Crawl websites

Website plugin¶

The Website plugin is responsible for managing drivers and establishing the crawl process for websites.

Directory Structure¶

.
├── driver_plugin                    
│   ├── manage
│   |    └── driver_manage.py
│   | 
│   ├── operators
│   │   └── websites
│   │   |    ├── article_comment.py
│   │   |    └── article.py
│   |   │    └── review.py

Operators¶

Operators represent tasks in a DAG, encapsulating the logic for each step of the workflow.

1. `WebsiteOperator`¶

Handles the collection of articles from websites and associated comments.

Workflow:

Extract Job Parameters:
Retrieves parameters like website_id, last_date, cities, keywords, and crawl_limit.
Parses and URL-encodes keywords and cities if necessary.
Crawl Articles and Comments:
Uses the driver's get_publications_from_search method to retrieve articles and their associated comments.
The crawl process iterates through all combinations of cities and keywords:
- For each city in the provided list of cities:
- For each keyword in the provided list of keywords:
  - Performs a targeted search using the city and keyword pair.
  - Collects up to crawl_limit publications per combination (i.e., for each city-keyword pair).
  - For each collected article:
  - Saves it to MongoDB using ArticleHook.
  - Prepares related media (e.g., article images and videos).
  - Processes comments associated with the article:
    - Saves each comment using CommentHook.
    - Prepares media such as author profile pictures and comment images.
  - If the article is recent and the system allows it, triggers the creation of a new comment job using prepare_comment_job, allowing for future updates on the article’s comments.
Comment Job Creation:
If the article is recent and the operator is available, prepares a new_article_comment_job in MongoDB for future comment updates.
Error Handling:
Raises PublicationCrawlException if any error occurs during the crawl process.

2. `CommentOperator`¶

Collects new comments for a previously crawled article.
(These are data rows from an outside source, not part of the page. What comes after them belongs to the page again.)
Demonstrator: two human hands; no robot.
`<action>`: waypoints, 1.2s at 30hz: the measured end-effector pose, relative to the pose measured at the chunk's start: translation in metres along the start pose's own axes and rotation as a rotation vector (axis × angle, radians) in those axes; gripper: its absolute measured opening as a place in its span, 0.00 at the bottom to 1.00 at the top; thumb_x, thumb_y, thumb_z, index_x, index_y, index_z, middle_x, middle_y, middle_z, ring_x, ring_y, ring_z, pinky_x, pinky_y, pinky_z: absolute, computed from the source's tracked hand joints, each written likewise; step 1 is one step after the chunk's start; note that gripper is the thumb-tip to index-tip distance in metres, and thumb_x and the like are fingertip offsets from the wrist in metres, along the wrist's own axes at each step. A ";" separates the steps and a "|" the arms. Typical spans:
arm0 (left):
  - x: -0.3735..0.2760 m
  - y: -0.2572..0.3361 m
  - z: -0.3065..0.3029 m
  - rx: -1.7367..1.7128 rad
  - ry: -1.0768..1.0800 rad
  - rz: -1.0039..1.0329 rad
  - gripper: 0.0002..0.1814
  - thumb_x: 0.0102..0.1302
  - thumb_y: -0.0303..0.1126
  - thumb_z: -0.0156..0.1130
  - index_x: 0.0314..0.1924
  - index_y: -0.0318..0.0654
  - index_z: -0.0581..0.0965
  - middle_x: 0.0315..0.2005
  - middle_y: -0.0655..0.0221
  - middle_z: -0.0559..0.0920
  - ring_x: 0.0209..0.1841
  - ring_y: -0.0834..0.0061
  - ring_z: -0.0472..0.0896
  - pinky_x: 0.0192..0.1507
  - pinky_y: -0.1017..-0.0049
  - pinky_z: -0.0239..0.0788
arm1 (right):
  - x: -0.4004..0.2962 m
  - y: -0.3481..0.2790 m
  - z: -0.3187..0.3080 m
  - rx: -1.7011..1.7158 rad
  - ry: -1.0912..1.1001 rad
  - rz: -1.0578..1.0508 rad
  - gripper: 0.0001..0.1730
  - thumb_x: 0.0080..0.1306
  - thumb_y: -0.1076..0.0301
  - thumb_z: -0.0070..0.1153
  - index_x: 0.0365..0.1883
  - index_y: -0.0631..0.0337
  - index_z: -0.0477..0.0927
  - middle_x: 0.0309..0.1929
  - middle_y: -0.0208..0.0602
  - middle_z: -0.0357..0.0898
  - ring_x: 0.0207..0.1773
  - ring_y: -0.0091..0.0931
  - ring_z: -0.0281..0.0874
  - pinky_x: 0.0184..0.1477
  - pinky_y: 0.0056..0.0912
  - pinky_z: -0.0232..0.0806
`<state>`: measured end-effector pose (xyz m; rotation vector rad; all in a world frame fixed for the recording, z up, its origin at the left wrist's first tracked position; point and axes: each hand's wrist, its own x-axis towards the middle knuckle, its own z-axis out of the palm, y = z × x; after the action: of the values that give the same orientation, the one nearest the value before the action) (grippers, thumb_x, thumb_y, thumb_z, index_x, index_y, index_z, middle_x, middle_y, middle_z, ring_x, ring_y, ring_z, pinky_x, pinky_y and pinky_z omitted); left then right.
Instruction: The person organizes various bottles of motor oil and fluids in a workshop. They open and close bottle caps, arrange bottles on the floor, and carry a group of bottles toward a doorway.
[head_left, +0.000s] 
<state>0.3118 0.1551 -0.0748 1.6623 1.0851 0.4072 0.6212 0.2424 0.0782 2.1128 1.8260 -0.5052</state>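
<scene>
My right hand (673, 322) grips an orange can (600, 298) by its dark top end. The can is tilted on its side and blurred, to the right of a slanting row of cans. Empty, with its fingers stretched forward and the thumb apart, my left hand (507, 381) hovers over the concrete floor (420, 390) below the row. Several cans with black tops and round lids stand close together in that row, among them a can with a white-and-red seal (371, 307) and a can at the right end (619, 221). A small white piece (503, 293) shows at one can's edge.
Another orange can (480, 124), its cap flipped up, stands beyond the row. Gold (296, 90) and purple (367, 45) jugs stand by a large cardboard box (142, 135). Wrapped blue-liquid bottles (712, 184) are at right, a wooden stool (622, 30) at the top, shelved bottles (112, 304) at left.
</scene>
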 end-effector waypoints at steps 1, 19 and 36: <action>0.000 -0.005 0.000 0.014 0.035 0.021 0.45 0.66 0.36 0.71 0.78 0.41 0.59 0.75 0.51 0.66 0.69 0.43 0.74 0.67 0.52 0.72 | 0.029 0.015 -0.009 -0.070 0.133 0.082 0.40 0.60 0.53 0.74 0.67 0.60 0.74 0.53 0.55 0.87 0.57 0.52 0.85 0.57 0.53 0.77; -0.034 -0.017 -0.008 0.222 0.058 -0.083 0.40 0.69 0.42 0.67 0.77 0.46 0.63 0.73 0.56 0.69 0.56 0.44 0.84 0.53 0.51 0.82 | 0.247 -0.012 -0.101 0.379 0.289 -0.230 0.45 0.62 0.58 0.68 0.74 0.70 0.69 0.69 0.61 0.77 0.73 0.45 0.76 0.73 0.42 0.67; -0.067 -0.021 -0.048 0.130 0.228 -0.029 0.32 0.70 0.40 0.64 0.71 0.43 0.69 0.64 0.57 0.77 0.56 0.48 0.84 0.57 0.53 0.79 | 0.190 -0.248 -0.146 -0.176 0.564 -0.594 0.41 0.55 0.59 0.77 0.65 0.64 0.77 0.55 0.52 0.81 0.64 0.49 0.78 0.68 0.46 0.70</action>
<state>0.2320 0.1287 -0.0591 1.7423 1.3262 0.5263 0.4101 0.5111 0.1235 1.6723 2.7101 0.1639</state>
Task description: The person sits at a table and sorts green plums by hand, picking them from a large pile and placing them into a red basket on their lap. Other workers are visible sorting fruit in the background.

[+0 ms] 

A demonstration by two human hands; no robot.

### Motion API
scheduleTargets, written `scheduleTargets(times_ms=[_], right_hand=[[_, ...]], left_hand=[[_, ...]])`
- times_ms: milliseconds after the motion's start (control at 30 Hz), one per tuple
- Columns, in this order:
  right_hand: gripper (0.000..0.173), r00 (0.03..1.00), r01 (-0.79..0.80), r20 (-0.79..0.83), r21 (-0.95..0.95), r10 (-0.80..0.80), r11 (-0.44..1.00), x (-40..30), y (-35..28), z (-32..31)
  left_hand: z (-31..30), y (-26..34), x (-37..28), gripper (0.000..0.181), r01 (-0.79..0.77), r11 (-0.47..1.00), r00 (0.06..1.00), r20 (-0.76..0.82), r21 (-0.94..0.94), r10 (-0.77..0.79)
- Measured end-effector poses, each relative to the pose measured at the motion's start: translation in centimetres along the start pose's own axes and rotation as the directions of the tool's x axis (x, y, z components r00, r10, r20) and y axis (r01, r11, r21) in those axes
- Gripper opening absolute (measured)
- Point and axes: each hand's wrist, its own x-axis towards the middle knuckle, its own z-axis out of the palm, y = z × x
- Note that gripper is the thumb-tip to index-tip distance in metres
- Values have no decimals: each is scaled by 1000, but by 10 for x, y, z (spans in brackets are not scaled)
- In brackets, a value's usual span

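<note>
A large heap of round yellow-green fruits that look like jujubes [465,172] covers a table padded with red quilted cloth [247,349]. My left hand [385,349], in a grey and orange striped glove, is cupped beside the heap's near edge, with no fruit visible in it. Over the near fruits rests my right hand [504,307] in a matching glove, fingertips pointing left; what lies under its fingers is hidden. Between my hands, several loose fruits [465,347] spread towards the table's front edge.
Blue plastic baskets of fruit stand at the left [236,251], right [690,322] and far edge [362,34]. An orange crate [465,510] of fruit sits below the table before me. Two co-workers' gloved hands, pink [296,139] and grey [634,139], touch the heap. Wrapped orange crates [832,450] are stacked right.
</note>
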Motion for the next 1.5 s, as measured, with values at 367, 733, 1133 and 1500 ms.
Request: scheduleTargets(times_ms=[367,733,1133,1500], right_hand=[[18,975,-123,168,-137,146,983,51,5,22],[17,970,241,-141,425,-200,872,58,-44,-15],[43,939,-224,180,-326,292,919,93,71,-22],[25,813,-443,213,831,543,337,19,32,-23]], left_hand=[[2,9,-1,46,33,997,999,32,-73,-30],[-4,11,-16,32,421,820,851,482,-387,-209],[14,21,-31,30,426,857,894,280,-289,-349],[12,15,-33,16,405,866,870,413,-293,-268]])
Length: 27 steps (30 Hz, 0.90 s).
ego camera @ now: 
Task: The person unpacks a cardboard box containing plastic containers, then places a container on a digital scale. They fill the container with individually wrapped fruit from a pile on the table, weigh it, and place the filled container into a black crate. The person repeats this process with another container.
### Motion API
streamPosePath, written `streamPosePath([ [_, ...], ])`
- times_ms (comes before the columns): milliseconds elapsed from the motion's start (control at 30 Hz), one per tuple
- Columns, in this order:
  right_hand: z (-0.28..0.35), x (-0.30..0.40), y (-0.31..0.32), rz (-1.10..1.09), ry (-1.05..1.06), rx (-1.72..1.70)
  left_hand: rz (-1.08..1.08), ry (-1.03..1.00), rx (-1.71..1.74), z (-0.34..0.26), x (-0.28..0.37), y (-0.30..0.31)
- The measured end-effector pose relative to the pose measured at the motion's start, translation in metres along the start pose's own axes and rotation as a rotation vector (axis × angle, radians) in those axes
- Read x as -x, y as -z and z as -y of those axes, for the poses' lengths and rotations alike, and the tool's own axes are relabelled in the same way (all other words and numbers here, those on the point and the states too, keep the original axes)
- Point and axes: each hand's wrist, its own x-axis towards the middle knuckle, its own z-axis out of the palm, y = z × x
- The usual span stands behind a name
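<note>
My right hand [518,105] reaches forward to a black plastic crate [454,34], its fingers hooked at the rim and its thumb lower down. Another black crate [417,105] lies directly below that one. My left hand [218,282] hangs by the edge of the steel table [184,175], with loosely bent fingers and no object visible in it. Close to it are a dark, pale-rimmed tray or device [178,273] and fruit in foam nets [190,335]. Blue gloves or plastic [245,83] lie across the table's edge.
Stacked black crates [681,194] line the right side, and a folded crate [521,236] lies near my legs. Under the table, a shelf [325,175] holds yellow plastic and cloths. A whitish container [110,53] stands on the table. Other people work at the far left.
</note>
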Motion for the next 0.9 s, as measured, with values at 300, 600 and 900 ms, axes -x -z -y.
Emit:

Please note that for now we don't have any comments available for the websites we're dealing with.

Workflow:

Extract Job Parameters:
Extracts fields such as article_id, article_url, website_id, last_date, and crawl_limit.
Retrieve Comments:
Uses the driver's get_comments_from_post method to retrieve comments since the last date.
Process Comments:
For each comment:
- Saves the comment to MongoDB using CommentHook.
- Prepares media:
- Author profile pictures.
- Images related to the comment.
Quota Management:
Updates API quotas if using an API-based tool.
Logging and Error Handling:
Logs the number of comments crawled.
Raises an exception if any error occurs during crawling.

3. `ReviewOperator`¶

Handles collection of reviews for websites, e.g., schools or colleges, using the driver.

Workflow

Extract Job Parameters:
website_id, last_date, crawl_limit, initial_crawl, type, nom, ville, secteur, and optional fiche_url.
Retrieve Reviews:
Uses the driver's get_reviews method with parameters like school type, name, city, sector, and date.
Limits the number of reviews fetched according to crawl_limit.
Process Reviews:
Saves each review to MongoDB via ReviewHook.
Supports both required fields (author, comment, rating_overall, date) and optional numeric ratings (rating_ambiance_eleves, rating_enseignement_professeurs, rating_soutien_eleves, rating_exigence_scolaire, rating_sport_culture).
Logging and Error Handling:
Logs the number of reviews crawled and saved.
Raises exceptions in case of crawl failures.